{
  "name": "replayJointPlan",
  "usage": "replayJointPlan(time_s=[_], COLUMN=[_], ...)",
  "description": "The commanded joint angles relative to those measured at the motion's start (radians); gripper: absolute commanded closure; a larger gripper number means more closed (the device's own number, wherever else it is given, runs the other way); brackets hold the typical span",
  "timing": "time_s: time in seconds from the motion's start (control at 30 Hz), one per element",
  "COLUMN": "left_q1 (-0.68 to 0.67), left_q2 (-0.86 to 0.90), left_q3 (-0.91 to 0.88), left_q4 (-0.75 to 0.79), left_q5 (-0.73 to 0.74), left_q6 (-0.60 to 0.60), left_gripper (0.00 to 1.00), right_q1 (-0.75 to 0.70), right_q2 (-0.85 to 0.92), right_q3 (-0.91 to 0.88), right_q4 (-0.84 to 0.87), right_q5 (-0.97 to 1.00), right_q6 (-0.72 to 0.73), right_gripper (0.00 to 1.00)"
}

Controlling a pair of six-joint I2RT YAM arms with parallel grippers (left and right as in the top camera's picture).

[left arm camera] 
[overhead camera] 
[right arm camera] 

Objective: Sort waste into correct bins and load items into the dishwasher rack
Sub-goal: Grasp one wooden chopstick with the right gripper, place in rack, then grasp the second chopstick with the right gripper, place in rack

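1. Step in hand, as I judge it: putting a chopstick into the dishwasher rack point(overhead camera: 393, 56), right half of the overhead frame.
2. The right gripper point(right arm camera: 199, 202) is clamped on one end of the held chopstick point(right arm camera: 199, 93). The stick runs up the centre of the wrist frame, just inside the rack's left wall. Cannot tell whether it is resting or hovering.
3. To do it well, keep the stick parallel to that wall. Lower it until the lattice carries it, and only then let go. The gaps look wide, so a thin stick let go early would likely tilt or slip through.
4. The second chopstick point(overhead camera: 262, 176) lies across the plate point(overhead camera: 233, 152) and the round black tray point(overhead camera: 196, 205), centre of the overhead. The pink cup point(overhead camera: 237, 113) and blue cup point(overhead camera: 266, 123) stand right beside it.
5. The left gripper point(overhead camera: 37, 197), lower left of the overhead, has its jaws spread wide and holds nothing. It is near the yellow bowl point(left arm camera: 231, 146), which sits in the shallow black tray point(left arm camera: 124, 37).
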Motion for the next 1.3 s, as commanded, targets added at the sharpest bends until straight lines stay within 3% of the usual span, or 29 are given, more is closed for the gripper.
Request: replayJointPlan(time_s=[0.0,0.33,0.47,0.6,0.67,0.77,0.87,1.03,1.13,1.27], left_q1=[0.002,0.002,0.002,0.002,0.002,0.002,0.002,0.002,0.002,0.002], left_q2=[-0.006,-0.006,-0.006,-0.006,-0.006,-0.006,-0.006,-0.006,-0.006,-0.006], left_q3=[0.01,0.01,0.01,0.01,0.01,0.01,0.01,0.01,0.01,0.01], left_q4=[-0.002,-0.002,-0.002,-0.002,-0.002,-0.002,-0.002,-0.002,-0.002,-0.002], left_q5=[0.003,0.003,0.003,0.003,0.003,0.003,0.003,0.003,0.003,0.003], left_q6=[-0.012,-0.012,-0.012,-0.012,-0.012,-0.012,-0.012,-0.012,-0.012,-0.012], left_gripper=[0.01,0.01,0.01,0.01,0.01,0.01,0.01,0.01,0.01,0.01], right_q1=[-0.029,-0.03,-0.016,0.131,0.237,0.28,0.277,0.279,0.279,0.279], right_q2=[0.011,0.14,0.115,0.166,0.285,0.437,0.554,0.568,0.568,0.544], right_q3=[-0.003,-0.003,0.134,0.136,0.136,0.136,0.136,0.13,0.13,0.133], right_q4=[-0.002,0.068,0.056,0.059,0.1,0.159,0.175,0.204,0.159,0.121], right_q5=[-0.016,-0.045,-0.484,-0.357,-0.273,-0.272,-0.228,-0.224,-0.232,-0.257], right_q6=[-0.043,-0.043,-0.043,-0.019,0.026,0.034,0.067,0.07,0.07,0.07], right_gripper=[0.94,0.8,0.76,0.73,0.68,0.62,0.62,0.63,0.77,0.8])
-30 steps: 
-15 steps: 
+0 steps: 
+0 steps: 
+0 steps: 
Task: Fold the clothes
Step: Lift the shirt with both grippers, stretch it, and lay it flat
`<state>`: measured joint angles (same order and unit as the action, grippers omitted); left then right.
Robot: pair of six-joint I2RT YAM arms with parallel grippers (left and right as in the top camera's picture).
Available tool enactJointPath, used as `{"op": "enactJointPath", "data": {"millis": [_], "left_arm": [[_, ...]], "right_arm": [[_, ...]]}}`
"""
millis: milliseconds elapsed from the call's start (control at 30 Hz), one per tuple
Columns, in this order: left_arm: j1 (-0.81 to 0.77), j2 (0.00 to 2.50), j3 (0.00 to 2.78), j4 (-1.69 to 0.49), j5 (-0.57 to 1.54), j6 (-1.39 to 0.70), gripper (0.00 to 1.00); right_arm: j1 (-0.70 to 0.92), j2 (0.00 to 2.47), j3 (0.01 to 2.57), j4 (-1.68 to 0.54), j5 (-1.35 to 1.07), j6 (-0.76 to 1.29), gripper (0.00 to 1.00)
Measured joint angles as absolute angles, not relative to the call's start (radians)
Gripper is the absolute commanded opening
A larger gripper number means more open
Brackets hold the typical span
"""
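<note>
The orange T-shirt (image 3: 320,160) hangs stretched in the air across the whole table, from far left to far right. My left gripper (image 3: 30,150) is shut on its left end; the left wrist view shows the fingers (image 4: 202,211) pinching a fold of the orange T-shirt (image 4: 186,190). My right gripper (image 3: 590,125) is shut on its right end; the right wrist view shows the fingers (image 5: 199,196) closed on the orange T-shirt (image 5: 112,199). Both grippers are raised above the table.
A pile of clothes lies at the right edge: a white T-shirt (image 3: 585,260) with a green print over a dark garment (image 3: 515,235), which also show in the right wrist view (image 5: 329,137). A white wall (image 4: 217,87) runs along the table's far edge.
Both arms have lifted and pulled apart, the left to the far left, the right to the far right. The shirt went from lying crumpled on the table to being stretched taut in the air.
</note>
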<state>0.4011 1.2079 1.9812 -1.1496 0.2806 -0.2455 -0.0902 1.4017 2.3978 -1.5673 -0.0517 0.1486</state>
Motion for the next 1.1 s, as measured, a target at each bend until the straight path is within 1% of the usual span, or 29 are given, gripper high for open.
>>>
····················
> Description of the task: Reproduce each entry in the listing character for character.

> Response:
{
  "name": "replayJointPlan",
  "usage": "replayJointPlan(time_s=[_], COLUMN=[_], ...)",
  "description": "The commanded joint angles relative to those measured at the motion's start (radians); gripper: absolute commanded closure; a larger gripper number means more closed (the device's own number, wherever else it is given, runs the other way); brackets hold the typical span",
  "timing": "time_s: time in seconds from the motion's start (control at 30 Hz), one per element",
  "COLUMN": "left_q1 (-0.68 to 0.67), left_q2 (-0.86 to 0.90), left_q3 (-0.91 to 0.88), left_q4 (-0.75 to 0.79), left_q5 (-0.73 to 0.74), left_q6 (-0.60 to 0.60), left_gripper (0.00 to 1.00), right_q1 (-0.75 to 0.70), right_q2 (-0.85 to 0.92), right_q3 (-0.91 to 0.88), right_q4 (-0.84 to 0.87), right_q5 (-0.97 to 1.00), right_q6 (-0.72 to 0.73), right_gripper (0.00 to 1.00)"
}

Controlling a pair of six-joint I2RT YAM arms with parallel grippers (left and right as in the top camera's picture).

[left arm camera] 
[overhead camera] 
[right arm camera] 

Objective: Sort waste into correct bins and load items into the dishwasher rack
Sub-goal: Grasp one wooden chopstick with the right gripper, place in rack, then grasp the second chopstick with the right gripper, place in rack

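1. Step in hand, as I judge it: putting a chopstick into the dishwasher rack point(overhead camera: 393, 56), right half of the overhead frame.
2. The right gripper point(right arm camera: 199, 202) is clamped on one end of the held chopstick point(right arm camera: 199, 93). The stick runs up the centre of the wrist frame, just inside the rack's left wall. Cannot tell whether it is resting or hovering.
3. To do it well, keep the stick parallel to that wall. Lower it until the lattice carries it, and only then let go. The gaps look wide, so a thin stick let go early would likely tilt or slip through.
4. The second chopstick point(overhead camera: 262, 176) lies across the plate point(overhead camera: 233, 152) and the round black tray point(overhead camera: 196, 205), centre of the overhead. The pink cup point(overhead camera: 237, 113) and blue cup point(overhead camera: 266, 123) stand right beside it.
5. The left gripper point(overhead camera: 37, 197), lower left of the overhead, has its jaws spread wide and holds nothing. It is near the yellow bowl point(left arm camera: 231, 146), which sits in the shallow black tray point(left arm camera: 124, 37).
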Motion for the next 1.3 s, as commanded, targets added at the sharpest bends until straight lines stay within 3% of the usual span, or 29 are given, more is closed for the gripper.
Request: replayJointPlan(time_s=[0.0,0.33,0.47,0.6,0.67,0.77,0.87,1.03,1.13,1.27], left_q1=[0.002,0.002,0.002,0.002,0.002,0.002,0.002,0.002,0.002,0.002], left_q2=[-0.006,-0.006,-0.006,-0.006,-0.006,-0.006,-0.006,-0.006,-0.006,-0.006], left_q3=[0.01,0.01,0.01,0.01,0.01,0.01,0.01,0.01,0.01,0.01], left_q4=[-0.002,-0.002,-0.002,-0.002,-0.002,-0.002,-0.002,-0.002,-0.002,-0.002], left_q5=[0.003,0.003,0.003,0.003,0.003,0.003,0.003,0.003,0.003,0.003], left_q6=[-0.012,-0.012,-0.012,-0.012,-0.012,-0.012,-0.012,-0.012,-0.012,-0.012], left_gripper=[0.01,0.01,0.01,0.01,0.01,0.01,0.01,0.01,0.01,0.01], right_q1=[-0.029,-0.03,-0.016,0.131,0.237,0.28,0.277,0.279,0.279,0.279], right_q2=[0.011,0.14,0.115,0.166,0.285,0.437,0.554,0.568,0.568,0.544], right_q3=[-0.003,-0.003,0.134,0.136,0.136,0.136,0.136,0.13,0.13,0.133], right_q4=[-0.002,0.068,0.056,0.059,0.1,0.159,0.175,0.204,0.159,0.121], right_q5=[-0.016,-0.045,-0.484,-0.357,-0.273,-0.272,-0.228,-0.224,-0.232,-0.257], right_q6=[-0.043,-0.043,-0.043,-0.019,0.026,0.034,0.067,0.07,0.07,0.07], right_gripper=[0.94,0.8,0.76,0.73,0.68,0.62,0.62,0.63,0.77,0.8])
-30 steps: 
-15 steps: 
+0 steps: 
+0 steps: 
+0 steps: 
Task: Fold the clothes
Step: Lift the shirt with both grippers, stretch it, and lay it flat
`<state>`: measured joint angles (same order and unit as the action, grippers omitted); left then right.
Robot: pair of six-joint I2RT YAM arms with parallel grippers (left and right as in the top camera's picture).
Available tool enactJointPath, used as `{"op": "enactJointPath", "data": {"millis": [_], "left_arm": [[_, ...]], "right_arm": [[_, ...]]}}`
"""
millis: milliseconds elapsed from the call's start (control at 30 Hz), one per tuple
Columns, in this order: left_arm: j1 (-0.81 to 0.77), j2 (0.00 to 2.50), j3 (0.00 to 2.78), j4 (-1.69 to 0.49), j5 (-0.57 to 1.54), j6 (-1.39 to 0.70), gripper (0.00 to 1.00); right_arm: j1 (-0.70 to 0.92), j2 (0.00 to 2.47), j3 (0.01 to 2.57), j4 (-1.68 to 0.54), j5 (-1.35 to 1.07), j6 (-0.76 to 1.29), gripper (0.00 to 1.00)
Measured joint angles as absolute angles, not relative to the call's start (radians)
Gripper is the absolute commanded opening
A larger gripper number means more open
Brackets hold the typical span
"""
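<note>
The orange T-shirt (image 3: 320,160) hangs stretched in the air across the whole table, from far left to far right. My left gripper (image 3: 30,150) is shut on its left end; the left wrist view shows the fingers (image 4: 202,211) pinching a fold of the orange T-shirt (image 4: 186,190). My right gripper (image 3: 590,125) is shut on its right end; the right wrist view shows the fingers (image 5: 199,196) closed on the orange T-shirt (image 5: 112,199). Both grippers are raised above the table.
A pile of clothes lies at the right edge: a white T-shirt (image 3: 585,260) with a green print over a dark garment (image 3: 515,235), which also show in the right wrist view (image 5: 329,137). A white wall (image 4: 217,87) runs along the table's far edge.
Both arms have lifted and pulled apart, the left to the far left, the right to the far right. The shirt went from lying crumpled on the table to being stretched taut in the air.
</note>
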<state>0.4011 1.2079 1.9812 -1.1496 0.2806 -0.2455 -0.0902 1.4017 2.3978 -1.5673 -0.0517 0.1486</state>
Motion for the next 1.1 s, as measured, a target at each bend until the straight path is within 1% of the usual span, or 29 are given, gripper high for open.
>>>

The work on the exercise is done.